While nature is given human attributes, characters are often described in terms of the nature around them:
“From his beady, chestnut coloured eyes his blank stare flits into the sky like a moth.”
Despite cramming the novel with a wheen of apt and striking similes and metaphors, Giono never strays from the world of the novel in his imagery, enhancing the sense of a closed eco-system, and the limits of his characters’ perspective.

Thirteen characters live in the village, the oldest of which is Janet, now bedridden. A deterioration in his condition has prompted a doctor’s visit, a rare intrusion from the world outside:
“I don’t believe he has much time left… Do what I told you. However, in my opinion it’s like putting a bandage on a wooden leg. If he gets any worse, come and get me if you want, but it’s a long way. It took me three hours to get up here.”

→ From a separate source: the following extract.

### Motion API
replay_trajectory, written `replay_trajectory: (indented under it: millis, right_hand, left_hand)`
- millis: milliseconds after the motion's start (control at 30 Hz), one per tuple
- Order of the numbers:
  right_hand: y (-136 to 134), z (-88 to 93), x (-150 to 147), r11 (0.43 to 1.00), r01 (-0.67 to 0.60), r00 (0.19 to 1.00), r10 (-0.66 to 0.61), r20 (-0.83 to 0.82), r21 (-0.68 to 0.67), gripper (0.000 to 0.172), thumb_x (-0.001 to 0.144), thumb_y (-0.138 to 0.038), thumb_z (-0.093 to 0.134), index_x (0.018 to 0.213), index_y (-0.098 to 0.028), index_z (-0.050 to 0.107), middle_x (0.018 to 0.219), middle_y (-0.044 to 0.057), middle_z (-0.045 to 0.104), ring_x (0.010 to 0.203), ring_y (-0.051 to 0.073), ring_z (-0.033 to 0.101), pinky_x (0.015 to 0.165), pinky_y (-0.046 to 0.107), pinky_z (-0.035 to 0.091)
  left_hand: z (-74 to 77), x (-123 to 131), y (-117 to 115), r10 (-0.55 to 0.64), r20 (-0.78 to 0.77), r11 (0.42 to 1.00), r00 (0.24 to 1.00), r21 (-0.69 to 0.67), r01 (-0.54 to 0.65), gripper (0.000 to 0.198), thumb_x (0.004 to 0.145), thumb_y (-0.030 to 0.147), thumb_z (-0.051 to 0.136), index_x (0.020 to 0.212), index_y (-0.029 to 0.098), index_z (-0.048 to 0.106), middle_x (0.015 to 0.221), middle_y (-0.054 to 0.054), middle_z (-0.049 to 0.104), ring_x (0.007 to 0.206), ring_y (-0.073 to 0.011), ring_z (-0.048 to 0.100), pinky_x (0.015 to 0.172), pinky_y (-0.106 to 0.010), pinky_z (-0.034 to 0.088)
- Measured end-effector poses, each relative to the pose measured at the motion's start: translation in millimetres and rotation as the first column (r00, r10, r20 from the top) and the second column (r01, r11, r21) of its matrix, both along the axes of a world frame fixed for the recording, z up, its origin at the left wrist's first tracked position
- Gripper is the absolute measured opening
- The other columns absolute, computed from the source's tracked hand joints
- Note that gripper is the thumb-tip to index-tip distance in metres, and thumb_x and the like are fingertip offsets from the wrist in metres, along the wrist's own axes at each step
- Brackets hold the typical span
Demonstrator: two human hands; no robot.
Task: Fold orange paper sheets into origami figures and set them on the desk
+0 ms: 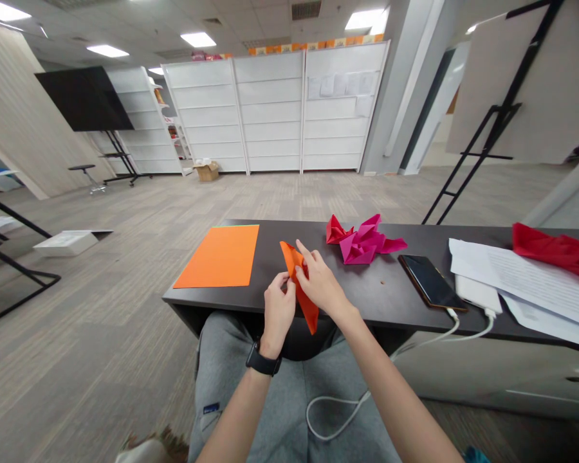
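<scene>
Orange folded paper [309,311] hanging across dark desk's [390,302] near edge, left hand [278,310] pinching its side, right hand [321,283] grasping its upper part, forefinger extending; aligning edges before pressing, then creasing firmly, probably serving fold best.

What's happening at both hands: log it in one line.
left hand: pinching folded orange paper | right hand: touching same paper | orange sheet: flat on desk | phone: on desk

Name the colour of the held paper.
The held paper is orange, as the head view shows.
</scene>
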State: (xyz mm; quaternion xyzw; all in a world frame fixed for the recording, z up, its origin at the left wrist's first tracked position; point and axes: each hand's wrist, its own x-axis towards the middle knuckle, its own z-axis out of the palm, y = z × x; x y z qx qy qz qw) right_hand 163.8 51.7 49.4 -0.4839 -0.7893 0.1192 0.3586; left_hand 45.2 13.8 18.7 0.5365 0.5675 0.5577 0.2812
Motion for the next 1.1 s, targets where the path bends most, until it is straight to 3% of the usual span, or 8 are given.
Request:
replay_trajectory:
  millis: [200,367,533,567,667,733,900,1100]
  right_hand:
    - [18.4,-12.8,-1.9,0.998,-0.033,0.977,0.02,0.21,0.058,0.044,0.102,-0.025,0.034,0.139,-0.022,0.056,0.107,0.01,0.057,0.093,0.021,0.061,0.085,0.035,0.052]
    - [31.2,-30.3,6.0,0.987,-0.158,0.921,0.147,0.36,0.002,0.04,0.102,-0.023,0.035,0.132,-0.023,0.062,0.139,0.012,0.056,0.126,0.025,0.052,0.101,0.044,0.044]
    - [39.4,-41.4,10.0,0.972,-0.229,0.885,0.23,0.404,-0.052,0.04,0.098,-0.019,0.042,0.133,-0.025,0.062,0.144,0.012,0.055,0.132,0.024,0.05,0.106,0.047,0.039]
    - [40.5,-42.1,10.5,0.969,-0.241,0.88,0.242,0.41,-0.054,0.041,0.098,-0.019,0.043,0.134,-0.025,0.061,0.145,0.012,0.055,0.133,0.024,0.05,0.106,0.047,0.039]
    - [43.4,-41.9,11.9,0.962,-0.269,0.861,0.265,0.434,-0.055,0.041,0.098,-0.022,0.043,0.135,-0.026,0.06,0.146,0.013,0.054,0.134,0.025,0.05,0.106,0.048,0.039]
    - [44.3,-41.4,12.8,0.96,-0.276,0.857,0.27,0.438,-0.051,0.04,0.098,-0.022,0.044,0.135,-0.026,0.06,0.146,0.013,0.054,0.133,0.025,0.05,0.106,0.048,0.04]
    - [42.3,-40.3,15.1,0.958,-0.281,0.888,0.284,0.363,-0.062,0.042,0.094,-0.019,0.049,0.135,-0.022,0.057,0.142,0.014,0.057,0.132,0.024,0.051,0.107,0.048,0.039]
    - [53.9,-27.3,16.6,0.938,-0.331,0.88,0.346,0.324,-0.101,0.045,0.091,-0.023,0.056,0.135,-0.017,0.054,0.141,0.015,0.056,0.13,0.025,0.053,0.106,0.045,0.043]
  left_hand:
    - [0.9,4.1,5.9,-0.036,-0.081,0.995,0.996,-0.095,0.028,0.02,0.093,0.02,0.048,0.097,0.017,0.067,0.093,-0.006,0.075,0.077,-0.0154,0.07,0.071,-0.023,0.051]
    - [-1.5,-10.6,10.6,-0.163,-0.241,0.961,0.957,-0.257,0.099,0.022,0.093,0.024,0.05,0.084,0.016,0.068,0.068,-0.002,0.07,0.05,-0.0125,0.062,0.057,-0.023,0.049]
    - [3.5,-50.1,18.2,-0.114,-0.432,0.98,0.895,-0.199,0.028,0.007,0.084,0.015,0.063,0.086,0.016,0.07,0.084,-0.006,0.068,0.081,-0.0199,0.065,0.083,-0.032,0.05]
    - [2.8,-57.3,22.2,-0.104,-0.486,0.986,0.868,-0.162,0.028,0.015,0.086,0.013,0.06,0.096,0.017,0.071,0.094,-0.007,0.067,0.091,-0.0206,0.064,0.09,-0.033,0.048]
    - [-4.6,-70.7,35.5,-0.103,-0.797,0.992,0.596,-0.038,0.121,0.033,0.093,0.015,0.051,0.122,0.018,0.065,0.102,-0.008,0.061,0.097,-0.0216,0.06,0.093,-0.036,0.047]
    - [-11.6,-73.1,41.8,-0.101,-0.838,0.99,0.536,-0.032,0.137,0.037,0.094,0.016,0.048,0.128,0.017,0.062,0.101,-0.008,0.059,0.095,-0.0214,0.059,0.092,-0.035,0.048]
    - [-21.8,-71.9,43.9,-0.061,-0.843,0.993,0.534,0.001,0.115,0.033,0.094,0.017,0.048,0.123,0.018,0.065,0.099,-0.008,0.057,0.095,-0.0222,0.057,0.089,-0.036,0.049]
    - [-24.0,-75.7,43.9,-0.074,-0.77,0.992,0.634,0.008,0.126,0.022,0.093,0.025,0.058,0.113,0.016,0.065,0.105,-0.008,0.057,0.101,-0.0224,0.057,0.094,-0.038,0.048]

Janet’s approaching death is not the only cloud hanging over the village, both literally and metaphorically. Much of the novel has an ominous feel; the village’s dilapidated state is a reminder of the precariousness of man’s existence, and tension builds towards some sensed but unknown threat. First there is a storm (“The sky is like a swamp where patches of open water gleam between patches of slime”), and then the sighting of a black cat associated with previous misfortunes, which Gondran, Janet’s son-in-law, is happy to list to the other villagers:
“As for the earthquake back in ’07…it was on a Thursday. The Monday before that, when I was stalking partridge, I’d seen the cat.”

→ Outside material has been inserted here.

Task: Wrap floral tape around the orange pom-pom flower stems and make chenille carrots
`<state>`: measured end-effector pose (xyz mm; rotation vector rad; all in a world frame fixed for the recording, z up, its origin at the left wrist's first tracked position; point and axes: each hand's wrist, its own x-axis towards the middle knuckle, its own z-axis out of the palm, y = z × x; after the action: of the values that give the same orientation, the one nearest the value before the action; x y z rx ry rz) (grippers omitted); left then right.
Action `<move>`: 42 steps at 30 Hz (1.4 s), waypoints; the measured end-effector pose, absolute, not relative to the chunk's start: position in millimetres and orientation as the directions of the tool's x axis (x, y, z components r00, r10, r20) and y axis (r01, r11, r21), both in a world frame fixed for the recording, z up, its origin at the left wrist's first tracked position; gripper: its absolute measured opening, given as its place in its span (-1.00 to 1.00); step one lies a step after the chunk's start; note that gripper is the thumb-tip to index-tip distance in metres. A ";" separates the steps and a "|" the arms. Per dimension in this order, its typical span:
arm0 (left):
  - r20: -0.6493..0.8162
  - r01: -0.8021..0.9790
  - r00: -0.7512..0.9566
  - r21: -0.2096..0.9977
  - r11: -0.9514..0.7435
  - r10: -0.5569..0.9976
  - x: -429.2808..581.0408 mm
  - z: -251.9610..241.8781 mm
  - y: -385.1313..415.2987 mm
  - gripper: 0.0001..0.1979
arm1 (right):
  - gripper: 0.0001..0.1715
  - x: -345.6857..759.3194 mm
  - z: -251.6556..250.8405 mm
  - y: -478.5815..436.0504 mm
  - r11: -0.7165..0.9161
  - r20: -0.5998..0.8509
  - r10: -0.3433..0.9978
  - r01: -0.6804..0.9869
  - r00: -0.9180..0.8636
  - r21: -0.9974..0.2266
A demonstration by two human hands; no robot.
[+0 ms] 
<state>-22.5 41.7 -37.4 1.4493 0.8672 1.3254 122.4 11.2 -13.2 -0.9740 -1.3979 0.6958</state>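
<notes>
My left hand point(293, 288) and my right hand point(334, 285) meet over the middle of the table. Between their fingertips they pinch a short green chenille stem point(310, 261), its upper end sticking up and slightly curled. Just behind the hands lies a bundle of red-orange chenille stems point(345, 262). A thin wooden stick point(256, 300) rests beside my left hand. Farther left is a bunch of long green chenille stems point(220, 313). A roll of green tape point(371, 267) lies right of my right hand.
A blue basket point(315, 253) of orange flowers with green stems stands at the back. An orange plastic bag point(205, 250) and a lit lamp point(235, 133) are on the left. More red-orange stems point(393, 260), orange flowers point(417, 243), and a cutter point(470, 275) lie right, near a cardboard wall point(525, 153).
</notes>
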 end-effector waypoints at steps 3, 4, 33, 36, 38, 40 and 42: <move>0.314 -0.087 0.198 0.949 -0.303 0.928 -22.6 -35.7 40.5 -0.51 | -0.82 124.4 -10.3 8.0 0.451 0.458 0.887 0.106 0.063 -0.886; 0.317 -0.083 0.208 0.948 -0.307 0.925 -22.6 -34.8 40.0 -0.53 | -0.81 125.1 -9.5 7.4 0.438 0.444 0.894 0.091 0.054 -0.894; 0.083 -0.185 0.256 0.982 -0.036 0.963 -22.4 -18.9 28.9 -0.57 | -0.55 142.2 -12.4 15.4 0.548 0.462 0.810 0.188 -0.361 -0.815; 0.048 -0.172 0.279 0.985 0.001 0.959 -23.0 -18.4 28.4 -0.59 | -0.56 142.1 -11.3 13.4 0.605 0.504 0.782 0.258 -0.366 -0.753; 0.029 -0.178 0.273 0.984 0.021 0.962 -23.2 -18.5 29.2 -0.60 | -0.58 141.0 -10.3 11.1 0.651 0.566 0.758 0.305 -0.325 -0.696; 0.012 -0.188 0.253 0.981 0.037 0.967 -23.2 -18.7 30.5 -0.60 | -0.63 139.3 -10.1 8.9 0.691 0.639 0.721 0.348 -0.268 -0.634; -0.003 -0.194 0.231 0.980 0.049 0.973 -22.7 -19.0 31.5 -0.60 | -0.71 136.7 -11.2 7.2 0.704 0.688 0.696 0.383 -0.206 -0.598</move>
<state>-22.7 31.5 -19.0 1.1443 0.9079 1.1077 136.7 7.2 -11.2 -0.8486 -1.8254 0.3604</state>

Soon after the fountain, the village’s only supply of water, runs dry.

A rural life is one where luck, and therefore superstition, plays a part, but Giono is making a more profound point than that. Gondran has an epiphany where he considers the way man treats nature:
“Is he directly to blame for the suffering of plants and animals?
Can he not even cut down a tree without committing murder?

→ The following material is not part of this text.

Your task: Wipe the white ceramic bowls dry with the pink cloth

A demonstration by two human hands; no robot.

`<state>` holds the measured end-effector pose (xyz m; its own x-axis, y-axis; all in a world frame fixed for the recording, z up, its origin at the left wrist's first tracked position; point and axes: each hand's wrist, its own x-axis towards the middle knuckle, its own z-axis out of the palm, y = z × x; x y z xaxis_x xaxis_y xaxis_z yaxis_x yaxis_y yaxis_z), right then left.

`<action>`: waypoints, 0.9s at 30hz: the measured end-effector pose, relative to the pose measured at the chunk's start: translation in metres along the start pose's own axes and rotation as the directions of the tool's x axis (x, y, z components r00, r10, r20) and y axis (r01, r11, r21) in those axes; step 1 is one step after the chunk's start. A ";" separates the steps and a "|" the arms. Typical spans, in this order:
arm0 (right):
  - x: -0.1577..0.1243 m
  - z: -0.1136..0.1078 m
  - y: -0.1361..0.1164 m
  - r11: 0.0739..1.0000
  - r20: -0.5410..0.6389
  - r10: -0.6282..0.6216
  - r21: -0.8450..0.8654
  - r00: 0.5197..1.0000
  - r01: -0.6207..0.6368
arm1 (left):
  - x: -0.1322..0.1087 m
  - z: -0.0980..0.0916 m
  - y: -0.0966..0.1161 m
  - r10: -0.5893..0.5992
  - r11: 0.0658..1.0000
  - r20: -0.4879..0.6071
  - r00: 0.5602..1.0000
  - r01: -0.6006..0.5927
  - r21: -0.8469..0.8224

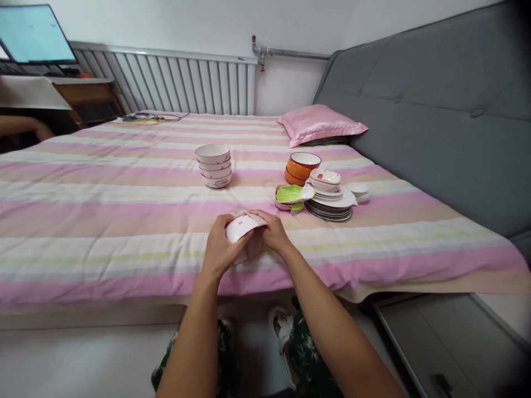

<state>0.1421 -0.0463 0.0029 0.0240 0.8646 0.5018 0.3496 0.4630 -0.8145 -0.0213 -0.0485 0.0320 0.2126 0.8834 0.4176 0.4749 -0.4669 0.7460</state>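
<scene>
Just above the bed's near edge, my left hand is closed on the side of a white bowl with a red rim and a small red mark. The bowl is tilted, and its far part is hidden. My right hand is closed at the bowl's right side, holding a pale pink cloth against it. Part of the cloth hangs below the bowl, and some shows behind it. Farther back, a stack of several white bowls with red rims and patterns stands upright on the striped bed sheet.
Right of my hands are orange bowls, a green leaf-shaped dish, stacked plates, small patterned dishes and white dishes. A pink pillow lies near the grey headboard. Cables lie at the far left.
</scene>
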 end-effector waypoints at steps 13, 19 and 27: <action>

It’s true, when he cuts down a tree, he does kill.
And when he scythes, he slays.
So that’s the way it is – is he killing all the time? Is he living like a gigantic runaway barrel, levelling everything in his path?”

The novel, as well as being a detailed portrait of rural life in the early part of the twentieth century, is also a meditation of man’s relationship with nature, for which, it suggests, there is a price to pay. (This can be seen, for example, in Gondron’s failure to shoot a boar at the beginning, a kill which he makes at the end). In this it is in some ways a very contemporary novel despite its description of a way of life which has largely disappeared in Europe, exploring ideas about how we should treat animals and land, a debate which is even more urgent today.

Above all, it is a joy to read. It is beautifully written, and therefore I imagine beautifully translated, with too many memorable phrases to mention. Stylistically, its short paragraphs and sections of direct speech perfectly suit both the characters and the building tension. The characters themselves, though often built in a series of brief strokes like an etching, soon come to inhabit the landscape, as does the reader.